### [Task description]
Set down the listing exactly as given, minus images.

(Collected material)

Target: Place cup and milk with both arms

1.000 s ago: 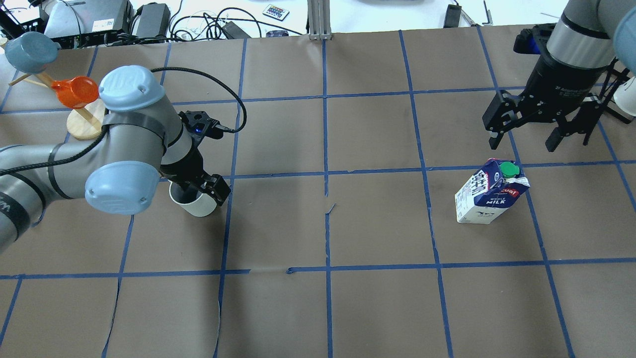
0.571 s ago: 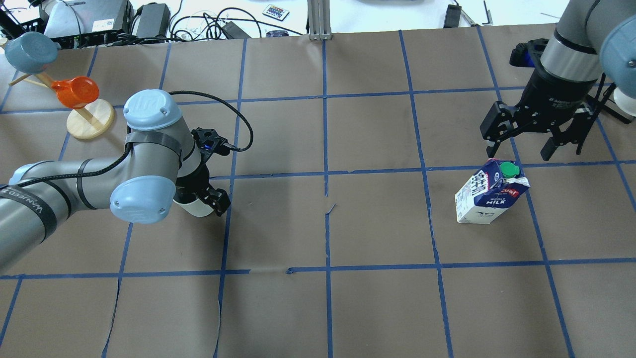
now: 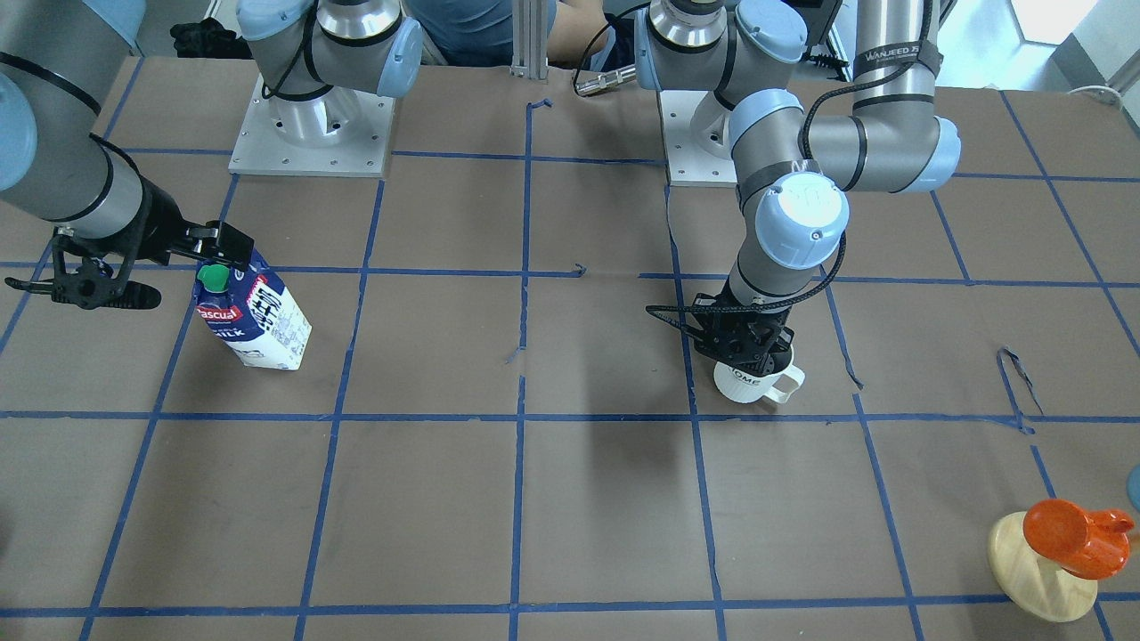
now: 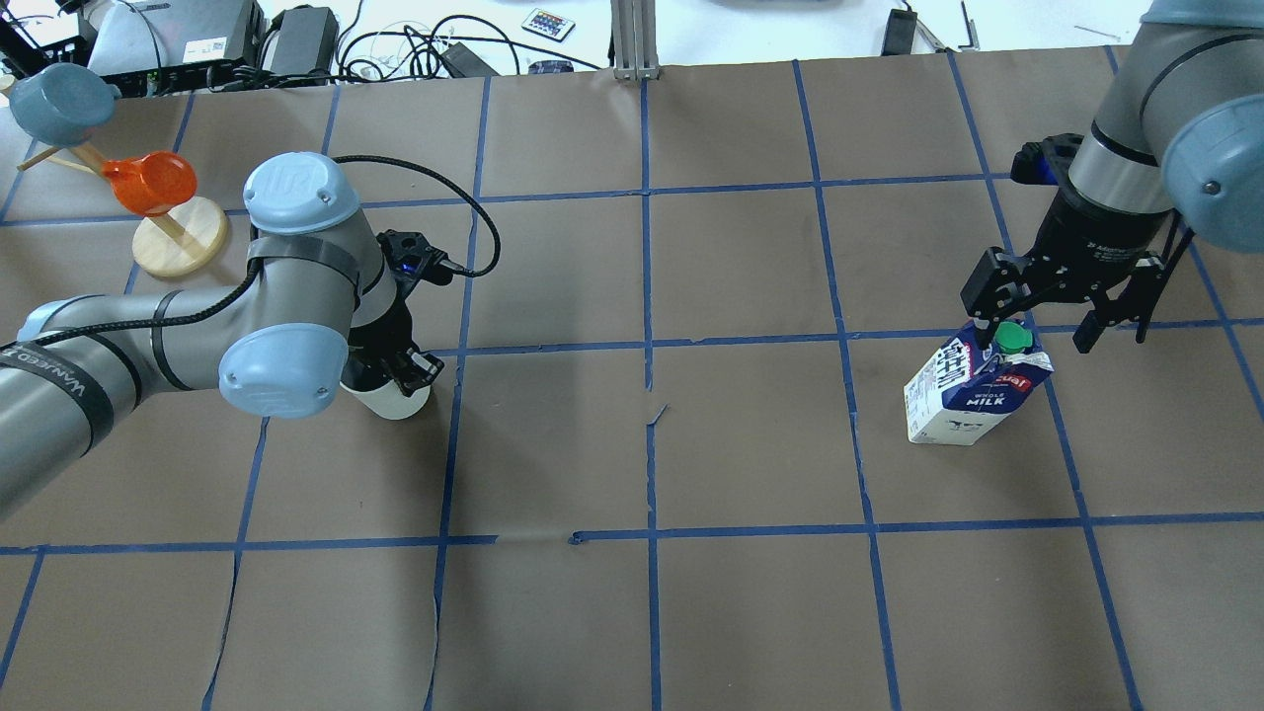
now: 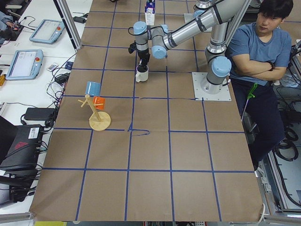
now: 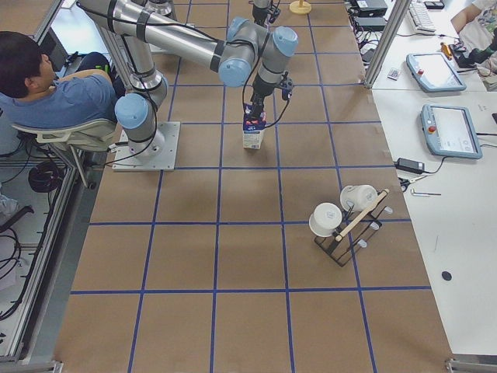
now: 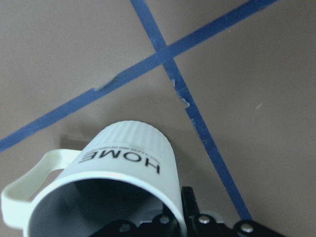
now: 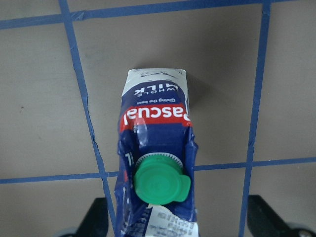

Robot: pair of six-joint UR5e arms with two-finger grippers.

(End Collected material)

### [Exercise answer]
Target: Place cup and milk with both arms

1.000 s ago: 
0.571 s ago: 
now: 
now: 
now: 
now: 
now: 
now: 

Robot: pair of six-joint UR5e arms with two-finger grippers.

This finishes the output for the exercise.